*** Opening Dataset records ***
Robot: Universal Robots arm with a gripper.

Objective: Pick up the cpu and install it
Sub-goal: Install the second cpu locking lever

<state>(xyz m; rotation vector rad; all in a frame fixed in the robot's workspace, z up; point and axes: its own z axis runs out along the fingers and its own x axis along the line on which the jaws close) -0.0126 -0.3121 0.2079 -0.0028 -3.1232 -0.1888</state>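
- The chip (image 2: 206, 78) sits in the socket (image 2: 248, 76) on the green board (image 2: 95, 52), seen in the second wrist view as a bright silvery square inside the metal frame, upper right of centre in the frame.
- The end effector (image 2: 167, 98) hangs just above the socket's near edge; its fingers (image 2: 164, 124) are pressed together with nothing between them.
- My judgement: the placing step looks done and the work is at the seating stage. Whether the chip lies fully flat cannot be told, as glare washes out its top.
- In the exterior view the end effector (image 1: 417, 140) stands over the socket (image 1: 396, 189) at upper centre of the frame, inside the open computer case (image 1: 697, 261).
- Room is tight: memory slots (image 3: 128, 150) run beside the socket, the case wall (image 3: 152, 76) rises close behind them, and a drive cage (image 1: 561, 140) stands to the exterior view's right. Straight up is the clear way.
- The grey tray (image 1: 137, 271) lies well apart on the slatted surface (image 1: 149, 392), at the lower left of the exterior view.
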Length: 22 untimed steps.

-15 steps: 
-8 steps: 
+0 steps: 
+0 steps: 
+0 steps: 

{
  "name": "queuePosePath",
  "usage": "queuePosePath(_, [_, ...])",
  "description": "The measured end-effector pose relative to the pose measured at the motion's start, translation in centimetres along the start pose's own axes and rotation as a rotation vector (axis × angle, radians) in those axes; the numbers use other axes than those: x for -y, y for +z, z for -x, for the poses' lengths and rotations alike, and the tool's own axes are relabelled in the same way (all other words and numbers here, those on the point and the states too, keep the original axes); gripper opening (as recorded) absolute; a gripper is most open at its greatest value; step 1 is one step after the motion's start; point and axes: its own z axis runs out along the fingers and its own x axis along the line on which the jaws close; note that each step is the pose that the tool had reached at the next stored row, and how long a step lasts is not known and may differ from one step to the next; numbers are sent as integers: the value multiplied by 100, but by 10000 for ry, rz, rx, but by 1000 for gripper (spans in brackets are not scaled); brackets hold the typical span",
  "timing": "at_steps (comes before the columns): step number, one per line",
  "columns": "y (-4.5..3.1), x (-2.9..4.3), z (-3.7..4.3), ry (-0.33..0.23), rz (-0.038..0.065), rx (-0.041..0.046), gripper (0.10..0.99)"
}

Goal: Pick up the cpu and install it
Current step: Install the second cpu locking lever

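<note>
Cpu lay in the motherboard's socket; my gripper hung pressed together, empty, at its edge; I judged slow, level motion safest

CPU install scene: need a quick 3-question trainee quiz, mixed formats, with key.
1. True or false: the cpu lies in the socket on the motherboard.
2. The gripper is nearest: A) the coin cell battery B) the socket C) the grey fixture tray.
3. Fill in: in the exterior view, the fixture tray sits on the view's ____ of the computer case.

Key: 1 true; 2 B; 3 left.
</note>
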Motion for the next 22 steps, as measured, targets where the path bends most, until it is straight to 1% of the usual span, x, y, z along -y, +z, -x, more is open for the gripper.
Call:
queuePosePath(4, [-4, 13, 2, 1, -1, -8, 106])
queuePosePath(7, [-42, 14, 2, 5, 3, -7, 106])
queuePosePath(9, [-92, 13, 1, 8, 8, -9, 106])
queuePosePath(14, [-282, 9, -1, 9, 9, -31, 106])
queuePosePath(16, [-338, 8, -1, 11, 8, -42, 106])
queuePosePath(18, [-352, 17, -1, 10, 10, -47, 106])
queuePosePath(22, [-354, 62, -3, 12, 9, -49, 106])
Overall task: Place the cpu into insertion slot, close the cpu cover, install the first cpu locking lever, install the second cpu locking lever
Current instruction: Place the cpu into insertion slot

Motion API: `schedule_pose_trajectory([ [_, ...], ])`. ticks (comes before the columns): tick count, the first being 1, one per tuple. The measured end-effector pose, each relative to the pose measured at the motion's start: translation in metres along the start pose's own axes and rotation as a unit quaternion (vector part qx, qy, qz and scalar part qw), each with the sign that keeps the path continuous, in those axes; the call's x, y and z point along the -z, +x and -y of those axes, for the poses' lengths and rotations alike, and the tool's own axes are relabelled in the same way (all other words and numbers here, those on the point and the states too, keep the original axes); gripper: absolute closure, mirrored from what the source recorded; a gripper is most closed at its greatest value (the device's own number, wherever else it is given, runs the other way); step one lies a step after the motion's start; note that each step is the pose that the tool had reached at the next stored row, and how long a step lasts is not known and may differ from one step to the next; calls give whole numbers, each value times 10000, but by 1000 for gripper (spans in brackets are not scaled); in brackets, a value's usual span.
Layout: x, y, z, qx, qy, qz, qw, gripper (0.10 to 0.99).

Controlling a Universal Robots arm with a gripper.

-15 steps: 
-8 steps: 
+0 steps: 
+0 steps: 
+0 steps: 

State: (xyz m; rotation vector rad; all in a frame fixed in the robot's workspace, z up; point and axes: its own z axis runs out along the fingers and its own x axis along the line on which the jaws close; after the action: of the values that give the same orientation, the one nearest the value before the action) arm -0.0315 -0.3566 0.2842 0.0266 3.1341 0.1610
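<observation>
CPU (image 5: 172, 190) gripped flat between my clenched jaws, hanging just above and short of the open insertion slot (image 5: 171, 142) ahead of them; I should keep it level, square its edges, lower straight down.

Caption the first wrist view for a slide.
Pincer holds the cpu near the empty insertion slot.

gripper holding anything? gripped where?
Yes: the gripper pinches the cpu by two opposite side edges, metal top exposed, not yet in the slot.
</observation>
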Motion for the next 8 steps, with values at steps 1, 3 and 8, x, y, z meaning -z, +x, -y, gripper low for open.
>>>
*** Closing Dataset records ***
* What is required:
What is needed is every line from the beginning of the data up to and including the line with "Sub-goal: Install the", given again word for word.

* Response to the task:
Robot: Universal Robots arm with a gripper.

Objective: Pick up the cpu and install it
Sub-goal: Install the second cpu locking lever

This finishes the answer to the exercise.